In summary, these are the six major AI risk categories identified by McKinsey:

  1. Privacy – Data is essential to the AI model; however, organizations must be aware of how data can be collected and used. Violating consumer trust leads to reputation risk and a decrease in loyalty.
  2. Security – New AI models have complex, evolving vulnerabilities that create new and familiar risks.
  3. Fairness – Beware inadvertently encoding bias in AI models that could be harmful to particular classes and groups.
  4. Transparency and explainability – Be transparent about how the AI model was developed to stay on the up-and-up with legal mandates and customer trust.
  5. Safety and performance – Proper testing ensures that AI applications operate safely and securely.
  6. Third-party risks – Know and understand the risk-mitigation and governance standards applied by each third party; should independently test and audit all high-stakes inputs.

These risk categories can and should guide where mitigation measures are directed.

The next step after defining and assessing the catalog for the most prevalent risks is to develop a sequence of mitigation for each one. A strong sequencing methodology enables AI practitioners and legal personnel to deal with AI use cases so that resources are efficient and focused, say McKinsey analysts. 

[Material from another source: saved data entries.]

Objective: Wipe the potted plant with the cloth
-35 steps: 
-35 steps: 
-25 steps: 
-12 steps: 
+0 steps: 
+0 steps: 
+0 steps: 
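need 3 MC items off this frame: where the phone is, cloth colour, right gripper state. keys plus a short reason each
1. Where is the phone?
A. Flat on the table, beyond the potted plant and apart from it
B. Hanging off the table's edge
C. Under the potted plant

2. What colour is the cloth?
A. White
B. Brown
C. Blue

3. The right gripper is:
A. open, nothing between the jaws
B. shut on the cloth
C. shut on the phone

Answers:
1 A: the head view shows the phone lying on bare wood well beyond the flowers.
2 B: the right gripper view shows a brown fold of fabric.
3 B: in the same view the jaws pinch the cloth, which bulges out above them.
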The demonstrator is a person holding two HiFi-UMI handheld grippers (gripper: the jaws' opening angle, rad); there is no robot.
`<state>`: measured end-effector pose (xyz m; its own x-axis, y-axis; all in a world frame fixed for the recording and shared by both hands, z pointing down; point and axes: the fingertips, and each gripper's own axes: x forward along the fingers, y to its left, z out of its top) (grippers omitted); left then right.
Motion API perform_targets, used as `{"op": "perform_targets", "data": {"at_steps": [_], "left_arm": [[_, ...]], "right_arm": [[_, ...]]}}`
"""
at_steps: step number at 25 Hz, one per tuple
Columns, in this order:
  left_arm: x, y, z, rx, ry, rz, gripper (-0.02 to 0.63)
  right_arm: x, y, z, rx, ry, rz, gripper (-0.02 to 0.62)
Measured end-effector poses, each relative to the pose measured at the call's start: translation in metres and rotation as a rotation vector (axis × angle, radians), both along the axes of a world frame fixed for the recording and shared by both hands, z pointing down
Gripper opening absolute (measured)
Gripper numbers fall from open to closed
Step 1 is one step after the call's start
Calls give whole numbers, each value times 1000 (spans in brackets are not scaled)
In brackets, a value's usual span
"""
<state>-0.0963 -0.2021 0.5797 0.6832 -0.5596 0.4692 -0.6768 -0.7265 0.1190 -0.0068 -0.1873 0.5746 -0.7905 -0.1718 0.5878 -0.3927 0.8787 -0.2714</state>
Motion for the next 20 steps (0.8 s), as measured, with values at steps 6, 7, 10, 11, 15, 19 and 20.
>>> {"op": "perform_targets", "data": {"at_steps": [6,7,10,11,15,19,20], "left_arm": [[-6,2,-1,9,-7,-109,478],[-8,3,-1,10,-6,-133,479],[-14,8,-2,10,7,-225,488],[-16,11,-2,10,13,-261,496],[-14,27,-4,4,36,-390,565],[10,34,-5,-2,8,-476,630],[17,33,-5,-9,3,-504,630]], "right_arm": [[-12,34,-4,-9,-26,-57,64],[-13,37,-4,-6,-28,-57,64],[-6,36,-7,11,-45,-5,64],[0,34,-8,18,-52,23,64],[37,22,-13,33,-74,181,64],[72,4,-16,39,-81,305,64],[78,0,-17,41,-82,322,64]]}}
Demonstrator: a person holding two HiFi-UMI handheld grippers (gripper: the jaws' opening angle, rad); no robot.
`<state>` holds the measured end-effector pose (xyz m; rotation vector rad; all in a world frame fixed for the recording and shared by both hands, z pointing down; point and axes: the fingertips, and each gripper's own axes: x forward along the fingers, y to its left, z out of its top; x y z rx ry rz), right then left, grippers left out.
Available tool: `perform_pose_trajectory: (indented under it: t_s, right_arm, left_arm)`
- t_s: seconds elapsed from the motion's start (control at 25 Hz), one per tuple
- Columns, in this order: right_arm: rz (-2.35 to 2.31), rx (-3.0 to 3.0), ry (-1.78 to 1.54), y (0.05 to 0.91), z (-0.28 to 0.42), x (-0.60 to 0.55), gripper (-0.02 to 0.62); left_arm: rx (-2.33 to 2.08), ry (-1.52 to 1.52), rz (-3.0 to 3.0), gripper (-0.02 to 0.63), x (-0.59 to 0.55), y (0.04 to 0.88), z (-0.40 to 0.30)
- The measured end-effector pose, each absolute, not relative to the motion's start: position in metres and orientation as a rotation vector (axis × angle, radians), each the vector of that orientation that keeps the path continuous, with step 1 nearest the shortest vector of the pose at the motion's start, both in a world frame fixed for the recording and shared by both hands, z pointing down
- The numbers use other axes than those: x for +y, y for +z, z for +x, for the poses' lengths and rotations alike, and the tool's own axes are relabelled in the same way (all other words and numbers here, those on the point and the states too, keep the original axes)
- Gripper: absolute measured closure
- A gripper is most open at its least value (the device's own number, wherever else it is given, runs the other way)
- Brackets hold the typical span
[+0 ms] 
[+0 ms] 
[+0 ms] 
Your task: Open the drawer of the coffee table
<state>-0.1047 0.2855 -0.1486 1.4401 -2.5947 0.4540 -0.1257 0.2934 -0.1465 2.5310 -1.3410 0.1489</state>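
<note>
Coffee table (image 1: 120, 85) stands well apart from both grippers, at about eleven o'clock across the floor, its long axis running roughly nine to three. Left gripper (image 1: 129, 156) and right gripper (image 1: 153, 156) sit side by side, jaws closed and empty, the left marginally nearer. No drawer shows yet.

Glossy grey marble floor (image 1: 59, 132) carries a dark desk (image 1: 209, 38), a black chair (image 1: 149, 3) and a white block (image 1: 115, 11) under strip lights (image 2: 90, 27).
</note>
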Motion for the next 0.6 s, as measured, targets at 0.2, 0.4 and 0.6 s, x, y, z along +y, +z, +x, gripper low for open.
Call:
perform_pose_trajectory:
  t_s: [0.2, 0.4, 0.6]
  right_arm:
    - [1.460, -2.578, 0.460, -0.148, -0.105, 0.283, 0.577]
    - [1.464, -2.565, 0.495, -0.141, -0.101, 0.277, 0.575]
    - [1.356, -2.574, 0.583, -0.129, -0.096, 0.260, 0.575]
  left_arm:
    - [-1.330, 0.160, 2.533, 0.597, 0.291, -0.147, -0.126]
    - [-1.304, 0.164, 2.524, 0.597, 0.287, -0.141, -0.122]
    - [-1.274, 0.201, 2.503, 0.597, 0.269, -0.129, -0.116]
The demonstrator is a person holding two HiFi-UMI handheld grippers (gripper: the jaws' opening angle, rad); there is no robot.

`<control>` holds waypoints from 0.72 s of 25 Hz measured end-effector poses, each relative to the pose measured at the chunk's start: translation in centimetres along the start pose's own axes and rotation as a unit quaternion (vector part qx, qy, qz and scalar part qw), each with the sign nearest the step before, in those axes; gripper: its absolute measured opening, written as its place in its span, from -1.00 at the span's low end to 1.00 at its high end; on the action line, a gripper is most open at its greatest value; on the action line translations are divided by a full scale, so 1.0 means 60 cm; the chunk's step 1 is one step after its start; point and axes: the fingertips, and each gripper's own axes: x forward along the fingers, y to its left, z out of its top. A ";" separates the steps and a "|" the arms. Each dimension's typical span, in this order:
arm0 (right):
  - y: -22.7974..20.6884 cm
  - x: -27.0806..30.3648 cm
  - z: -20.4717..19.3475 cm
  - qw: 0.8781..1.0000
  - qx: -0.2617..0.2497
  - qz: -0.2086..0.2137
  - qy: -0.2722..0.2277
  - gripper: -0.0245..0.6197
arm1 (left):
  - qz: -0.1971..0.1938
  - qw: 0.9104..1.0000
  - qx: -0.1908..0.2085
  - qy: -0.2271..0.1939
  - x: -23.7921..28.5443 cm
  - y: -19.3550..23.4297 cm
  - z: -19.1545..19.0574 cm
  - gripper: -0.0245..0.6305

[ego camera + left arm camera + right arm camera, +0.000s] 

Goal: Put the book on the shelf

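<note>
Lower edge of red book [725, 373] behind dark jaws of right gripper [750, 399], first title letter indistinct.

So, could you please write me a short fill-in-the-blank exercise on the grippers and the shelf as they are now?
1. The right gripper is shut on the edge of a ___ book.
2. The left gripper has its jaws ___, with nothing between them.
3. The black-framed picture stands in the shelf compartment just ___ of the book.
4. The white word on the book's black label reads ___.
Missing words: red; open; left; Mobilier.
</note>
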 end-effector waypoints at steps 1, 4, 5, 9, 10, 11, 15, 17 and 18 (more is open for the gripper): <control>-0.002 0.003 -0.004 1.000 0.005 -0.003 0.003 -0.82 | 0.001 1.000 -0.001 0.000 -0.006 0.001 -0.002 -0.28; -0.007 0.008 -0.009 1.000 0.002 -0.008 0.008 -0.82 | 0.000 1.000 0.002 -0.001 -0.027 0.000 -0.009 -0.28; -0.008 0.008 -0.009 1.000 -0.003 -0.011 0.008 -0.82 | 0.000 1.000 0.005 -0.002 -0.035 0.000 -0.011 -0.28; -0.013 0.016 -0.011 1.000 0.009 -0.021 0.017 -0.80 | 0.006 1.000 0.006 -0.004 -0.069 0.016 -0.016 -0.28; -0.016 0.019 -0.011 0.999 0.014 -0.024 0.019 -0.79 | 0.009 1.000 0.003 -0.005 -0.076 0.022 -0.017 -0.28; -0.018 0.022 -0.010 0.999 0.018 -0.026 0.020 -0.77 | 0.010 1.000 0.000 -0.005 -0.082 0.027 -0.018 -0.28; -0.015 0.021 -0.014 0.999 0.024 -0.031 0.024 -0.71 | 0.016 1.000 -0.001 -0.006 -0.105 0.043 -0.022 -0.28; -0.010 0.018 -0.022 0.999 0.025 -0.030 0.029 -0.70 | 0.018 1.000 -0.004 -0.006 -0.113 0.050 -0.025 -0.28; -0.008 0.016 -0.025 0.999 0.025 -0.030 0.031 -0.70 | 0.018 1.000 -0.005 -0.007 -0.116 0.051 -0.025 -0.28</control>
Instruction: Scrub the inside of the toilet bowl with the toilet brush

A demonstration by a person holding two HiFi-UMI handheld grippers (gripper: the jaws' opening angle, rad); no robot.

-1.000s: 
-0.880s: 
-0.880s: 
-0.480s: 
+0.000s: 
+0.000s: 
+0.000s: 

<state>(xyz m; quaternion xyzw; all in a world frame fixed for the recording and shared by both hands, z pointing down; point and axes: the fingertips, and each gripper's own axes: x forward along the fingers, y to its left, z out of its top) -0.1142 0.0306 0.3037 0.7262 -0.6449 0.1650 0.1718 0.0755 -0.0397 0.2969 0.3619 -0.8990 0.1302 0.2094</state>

“Due diligence data, such as background checks, credit reports, questionnaires, and annual assessments, can be aggregated and reviewed to perform trending analysis and calculate risk scores,” a recent Anti-Fraud Collaboration (AFC) report notes. “Third parties can be compared to one another to identify patterns, relationships, and anomalies.”

An informed AI risk-prioritization and management approach keeps organizations one step out of front of pending threats, ensures legal guidance, and reinforces technical best practices.